A multi-million dollar contract or represent your country on home soil at an Olympics?
It is a question new Team Australia manager David Nilsson’s agent Alan Nero begged and answered – like many would – in 1999 during an interview with Sports Illustrated.
"Could you turn down $50 million to represent your country?” Nero said to Sports Illustrated journalist Gerry Callahan in July 1999.
“I know I couldn't.
“But, believe me, David Nilsson could.”
Nero was not wrong.
At arguably the peak of his powers – on the back of selection in the 1999 MLB All-Star Game – Nilsson chose to put his MLB career on hold and represent Australia at the 2000 Olympics in Sydney.
Fast-forward nearly 20 years and Nilsson will attempt to guide Australia to Tokyo as manager when baseball makes its return to the Olympics.
He brings a wealth of experience with him to the role.
“What a wonderful experience it was playing in the Sydney Olympics,” Nilsson told baseball.com.au.

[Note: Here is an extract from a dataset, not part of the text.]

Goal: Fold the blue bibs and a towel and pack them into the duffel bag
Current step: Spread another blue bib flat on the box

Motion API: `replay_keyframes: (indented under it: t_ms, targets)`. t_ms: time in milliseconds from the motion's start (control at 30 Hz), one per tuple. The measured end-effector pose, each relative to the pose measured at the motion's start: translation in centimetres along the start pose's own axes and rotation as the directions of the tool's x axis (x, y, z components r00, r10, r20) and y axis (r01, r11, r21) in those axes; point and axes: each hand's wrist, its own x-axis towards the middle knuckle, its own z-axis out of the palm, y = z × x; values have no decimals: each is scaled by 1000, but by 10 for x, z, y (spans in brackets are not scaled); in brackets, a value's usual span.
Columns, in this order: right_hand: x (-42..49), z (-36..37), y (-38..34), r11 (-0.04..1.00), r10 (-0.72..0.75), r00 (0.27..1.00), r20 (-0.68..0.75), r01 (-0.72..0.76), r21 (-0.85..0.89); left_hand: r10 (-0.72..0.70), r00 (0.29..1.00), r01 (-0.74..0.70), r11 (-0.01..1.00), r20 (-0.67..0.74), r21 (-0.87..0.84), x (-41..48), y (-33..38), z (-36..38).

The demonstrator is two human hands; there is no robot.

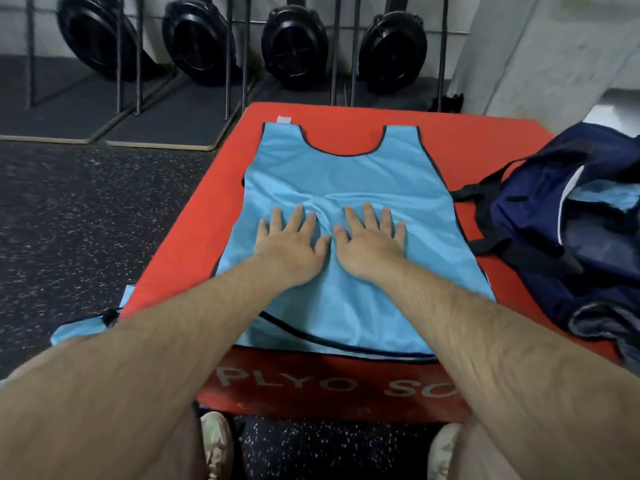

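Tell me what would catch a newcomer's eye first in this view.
A light blue bib lies spread flat on a red plyo box, filling the middle of the view. The left hand and right hand press on it side by side, fingers straight. At the right edge sits a navy duffel bag, open, with blue fabric showing inside.

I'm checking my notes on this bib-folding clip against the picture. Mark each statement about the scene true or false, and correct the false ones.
1. Both hands lie flat on the blue bib. True: left hand and right hand press it, fingers straight.
2. The bib is already folded in half. False: it lies spread out, neckline away from the person.
3. The bib lies on a red plyo box. True.
4. The duffel bag sits left of the bib. False: it sits to the right.
5. The bag is zipped shut. False: it gapes open, with blue fabric inside.
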Motion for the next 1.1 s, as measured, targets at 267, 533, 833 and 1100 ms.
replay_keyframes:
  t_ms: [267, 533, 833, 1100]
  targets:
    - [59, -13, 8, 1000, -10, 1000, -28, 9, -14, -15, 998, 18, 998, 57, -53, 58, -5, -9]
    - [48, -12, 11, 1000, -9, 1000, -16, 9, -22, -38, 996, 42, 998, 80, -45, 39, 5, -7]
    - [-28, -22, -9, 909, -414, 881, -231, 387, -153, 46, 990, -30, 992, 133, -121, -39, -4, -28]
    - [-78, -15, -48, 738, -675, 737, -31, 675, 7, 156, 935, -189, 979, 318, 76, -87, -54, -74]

“It put me in a good position to understand the journey of what it means to play in the Olympics.
“It’s a whole different tournament, a different world and a different environment.
“While we didn’t achieve the result we were after in 2000 … it put us in good stead for the 2004 Olympics.”

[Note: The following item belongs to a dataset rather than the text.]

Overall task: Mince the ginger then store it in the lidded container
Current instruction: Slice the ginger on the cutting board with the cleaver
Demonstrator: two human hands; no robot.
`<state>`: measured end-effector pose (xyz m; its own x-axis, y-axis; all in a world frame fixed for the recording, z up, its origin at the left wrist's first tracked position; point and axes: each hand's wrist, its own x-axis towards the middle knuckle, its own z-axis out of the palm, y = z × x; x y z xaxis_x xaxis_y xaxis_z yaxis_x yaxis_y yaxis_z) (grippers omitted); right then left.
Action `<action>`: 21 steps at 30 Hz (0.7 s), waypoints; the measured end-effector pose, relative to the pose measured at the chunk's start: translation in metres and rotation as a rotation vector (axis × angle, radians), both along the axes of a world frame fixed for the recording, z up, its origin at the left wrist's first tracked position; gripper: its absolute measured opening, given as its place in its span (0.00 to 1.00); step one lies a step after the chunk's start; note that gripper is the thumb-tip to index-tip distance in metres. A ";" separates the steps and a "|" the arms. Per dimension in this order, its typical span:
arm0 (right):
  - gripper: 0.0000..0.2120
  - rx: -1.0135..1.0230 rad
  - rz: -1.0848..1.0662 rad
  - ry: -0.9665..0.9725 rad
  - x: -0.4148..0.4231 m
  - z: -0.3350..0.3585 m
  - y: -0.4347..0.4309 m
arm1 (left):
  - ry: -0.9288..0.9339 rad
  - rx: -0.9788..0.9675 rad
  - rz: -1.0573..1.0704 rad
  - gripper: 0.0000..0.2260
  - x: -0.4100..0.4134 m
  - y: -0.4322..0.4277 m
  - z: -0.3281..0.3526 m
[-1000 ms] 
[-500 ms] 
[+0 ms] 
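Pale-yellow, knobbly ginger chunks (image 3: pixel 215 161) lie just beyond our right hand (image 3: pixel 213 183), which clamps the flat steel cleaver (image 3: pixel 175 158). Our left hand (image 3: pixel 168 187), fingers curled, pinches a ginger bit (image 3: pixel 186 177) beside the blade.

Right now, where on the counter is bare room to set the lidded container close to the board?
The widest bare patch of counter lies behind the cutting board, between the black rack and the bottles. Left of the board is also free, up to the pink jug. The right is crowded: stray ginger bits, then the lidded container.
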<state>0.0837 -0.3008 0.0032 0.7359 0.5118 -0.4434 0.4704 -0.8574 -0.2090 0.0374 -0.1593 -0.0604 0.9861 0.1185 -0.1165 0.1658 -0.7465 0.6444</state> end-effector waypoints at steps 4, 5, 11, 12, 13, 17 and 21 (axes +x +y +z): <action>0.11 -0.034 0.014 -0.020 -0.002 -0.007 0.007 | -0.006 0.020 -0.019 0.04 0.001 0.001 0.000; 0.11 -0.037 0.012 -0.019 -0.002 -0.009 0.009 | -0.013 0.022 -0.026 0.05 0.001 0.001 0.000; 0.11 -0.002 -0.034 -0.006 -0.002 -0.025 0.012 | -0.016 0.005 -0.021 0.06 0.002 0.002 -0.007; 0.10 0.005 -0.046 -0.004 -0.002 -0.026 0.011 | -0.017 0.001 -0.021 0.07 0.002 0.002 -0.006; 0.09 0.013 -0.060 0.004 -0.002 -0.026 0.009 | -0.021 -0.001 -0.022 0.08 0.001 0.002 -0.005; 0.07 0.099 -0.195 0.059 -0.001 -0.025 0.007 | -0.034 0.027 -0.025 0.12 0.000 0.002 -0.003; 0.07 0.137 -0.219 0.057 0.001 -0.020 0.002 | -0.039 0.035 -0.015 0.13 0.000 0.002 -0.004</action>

Nilsson’s decision to represent Australia at its home Olympics was not an easy decision, nor one he made overnight.
It became a genuine possibility at the end of the 1998 season when he renegotiated his contract with Milwaukee to become a free agent at the completion of the following season.
“I always toyed with the idea and thought about the idea of playing in Sydney … it was very attractive to me playing for my country in my own country,” Nilsson said.
“During the 1999 Spring Training I had a lot of questions about the Olympics
“My focus was squarely on Major League Baseball, representing the Brewers and trying to have success and a long career.”
At the end of the 1999 season Nilsson returned home and helped Australia claim gold at the Intercontinental Cup.
“As soon as that finished my focus switched to signing another Major League contract,” Nilsson said.
“It didn’t eventuate, I think with a lot of the media that had been thrown around the previous year owners started to doubt my intention towards the Major Leagues.
“During the next few months, the negotiation period, offers were coming back and forth and I had a lot of interest from Major League clubs but couldn’t get anything in writing.”
In the end an offer from Japan, which gave Nilsson the chance to represent Australia in the Olympics, helped him make his decision.
“It was a real attractive offer I thought would give me a year to have break, prepare for the national team and experience the Olympics in my own backyard and get back on the horse and continue my career in the Major Leagues,” he said.
“Within a couple of days I had made that decision I was going to choose the Olympics over Major League Baseball.
“At the time I didn’t know that would the end of my Major League career.
“That whole journey was life-changing.”